_EXERCISE PROMPT_: Start at the line that contains "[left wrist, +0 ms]". Repeat it and each line after it, exactly, up to and including the final line of the data.

_INPUT DATA_:
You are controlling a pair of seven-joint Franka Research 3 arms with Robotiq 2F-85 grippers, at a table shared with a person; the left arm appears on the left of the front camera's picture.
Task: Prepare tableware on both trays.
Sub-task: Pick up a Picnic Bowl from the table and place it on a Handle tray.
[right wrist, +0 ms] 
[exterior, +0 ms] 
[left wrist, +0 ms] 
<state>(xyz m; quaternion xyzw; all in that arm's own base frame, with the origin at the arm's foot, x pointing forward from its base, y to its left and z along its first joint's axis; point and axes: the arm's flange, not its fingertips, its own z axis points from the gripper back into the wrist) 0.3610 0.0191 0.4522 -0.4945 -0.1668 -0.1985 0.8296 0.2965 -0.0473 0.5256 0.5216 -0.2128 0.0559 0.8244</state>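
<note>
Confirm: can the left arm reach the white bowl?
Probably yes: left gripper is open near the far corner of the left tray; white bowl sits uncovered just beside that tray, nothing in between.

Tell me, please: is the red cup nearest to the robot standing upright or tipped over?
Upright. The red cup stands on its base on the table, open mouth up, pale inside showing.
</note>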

_SOLUTION TO THIS TASK_:
[left wrist, +0 ms] 
<state>(xyz m; quaternion xyzw; all in that arm's own base frame, with the origin at the arm's foot, x pointing forward from its base, y to its left and z along its first joint's axis; point and axes: the arm's flange, not its fingertips, its own z axis points from the gripper back into the wrist) 0.3610 0.0191 0.4522 -0.4945 -0.1668 -0.1985 0.8296 0.2965 -0.0473 0.5256 0.5216 -0.2128 0.0559 0.8244</state>
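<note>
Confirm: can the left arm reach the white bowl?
Probably yes: left gripper is open near the far corner of the left tray; white bowl sits uncovered just beside that tray, nothing in between.

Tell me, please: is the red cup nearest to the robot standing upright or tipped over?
Upright. The red cup stands on its base on the table, open mouth up, pale inside showing.
</note>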

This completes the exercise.